On the other hand, the first glimmers of romance shoehorned into the story worried me, because Gwen felt complete to me with just her search for answers. I didn’t see a point in her having once thought she was romantically interested in her familiar, Lewis, and I really didn’t enjoy the insta-attraction that emerged between Gwen and her grandmother’s neighbor, Sebastian (an enchanting and seemingly ageless gentleman with a secret). For me the romance angle distracted me from the main plot – the mystery around Lizzy’s death – and it sometimes pushed the mystery out of the way to take center stage in ways that broke the flow of the story. If it had been introduced more gradually, I might have enjoyed it more, but the sudden draw between Gwen and Sebastian didn’t feel earned. I don’t enjoy love at first sight/destined lovers-type stories, so I may have been biased against the way the romance presented itself in Blessedly Bound. Some readers may love the painful triangle of Gwen, Lewis, and Sebastian; for me, it added unnecessary drama to a story that already had enough going on to carry the entire book.
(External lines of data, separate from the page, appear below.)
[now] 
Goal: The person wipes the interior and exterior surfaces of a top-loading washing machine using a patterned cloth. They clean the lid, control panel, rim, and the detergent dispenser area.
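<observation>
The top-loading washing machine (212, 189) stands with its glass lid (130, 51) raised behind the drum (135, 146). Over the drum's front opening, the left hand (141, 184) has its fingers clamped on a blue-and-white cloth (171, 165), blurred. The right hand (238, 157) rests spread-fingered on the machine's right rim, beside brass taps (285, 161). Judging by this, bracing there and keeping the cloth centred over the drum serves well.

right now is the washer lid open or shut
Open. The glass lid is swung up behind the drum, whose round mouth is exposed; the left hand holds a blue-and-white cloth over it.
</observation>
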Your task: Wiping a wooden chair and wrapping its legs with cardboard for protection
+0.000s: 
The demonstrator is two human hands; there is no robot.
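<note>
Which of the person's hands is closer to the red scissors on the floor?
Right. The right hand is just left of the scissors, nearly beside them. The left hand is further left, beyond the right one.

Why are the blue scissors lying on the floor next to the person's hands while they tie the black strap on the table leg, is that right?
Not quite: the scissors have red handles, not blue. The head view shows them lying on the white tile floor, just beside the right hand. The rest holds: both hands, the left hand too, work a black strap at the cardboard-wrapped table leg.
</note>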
I also found the writing in Blessedly Bound uneven, with some chapters or paragraphs creating amazing imagery and others falling into the trap of telling rather than showing. It is much more interesting to read something occurring (See my reference to the amazing burning at the stake scene from chapter one above!) to being told that something is occurring. Obviously, everything does not need to be spelled out, and the key is to cut elements that don’t move the plot forward in any way.
Overall, I thought Blessedly Bound was okay, but I’m unlikely to rush out to pick up the later novels in the series. (I believe it’s up to six.) There’s a core to an excellent tale in the book, and I hope that Lucretia Stanhope grew and developed her characters and writing with each novel, because there is great potential in this book. I just didn’t quite feel it reached it.